Development of Metallo-beta-lactamase Inhibitors to Control Antibiotic Resistance

The appearance of superbugs producing metallo-beta-lactamases (MβLs) have resulted in a clinical crisis.

In this project, subclasses of MβLs including NDM-1 are expressed and purified and a a series of beta-lactam antibiotics transition state analogs are synthesized. Their broad-spectrum inhibition activity and structure-activity relationship is evaluated. Special attention is given to possible synergestic effects when applied in combination with antibiotics for inhibition of antibiotic resistant bacteria.

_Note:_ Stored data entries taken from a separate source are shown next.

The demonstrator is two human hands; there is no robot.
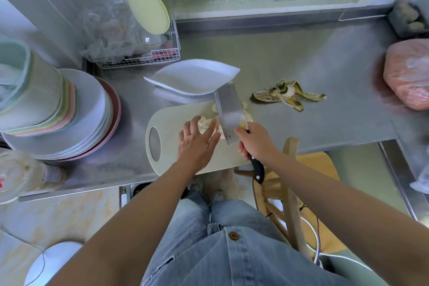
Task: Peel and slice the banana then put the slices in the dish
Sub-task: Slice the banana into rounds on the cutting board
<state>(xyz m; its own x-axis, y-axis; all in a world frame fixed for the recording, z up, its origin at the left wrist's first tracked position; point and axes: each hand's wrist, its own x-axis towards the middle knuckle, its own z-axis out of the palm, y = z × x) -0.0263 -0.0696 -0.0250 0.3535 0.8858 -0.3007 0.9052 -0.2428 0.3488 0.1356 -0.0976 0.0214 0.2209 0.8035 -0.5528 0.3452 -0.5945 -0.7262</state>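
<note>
Already, pale banana slices (pixel 205 124) crowd the cutting board (pixel 169 123).

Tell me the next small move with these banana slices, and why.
Probably sweep the banana slices onto the cleaver with the left hand. The peel lies aside, the slices sit cut on the cutting board beside the blade that the right hand holds, and the dish beyond looks empty.
</note>
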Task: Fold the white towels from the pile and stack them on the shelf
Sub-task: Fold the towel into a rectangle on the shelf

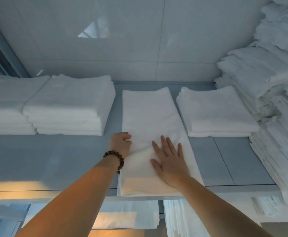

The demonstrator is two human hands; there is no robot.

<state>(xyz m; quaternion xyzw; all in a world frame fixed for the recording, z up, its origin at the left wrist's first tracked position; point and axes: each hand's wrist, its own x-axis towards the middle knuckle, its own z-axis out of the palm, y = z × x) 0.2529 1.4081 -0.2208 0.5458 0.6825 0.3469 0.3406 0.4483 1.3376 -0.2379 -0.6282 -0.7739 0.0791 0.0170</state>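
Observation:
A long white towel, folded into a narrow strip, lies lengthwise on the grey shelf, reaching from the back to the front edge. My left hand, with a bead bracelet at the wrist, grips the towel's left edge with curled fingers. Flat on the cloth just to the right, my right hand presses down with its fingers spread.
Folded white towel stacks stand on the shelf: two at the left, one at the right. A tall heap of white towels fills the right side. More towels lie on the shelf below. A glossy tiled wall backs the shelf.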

The complexes of MβLs and the transition state analogs are studied by solution NMR and X-ray crystallography, to provide information useful for the development of clinically applicable broad spectrum inhibitors.

The long term goal of this project is to create novel compounds with broad-spectrum inhibitory potency to MβLs and superbugs, and to provide a deeper understanding of molecular processes behind antibiotic action that is expected to support the development of additional antibacterial drugs.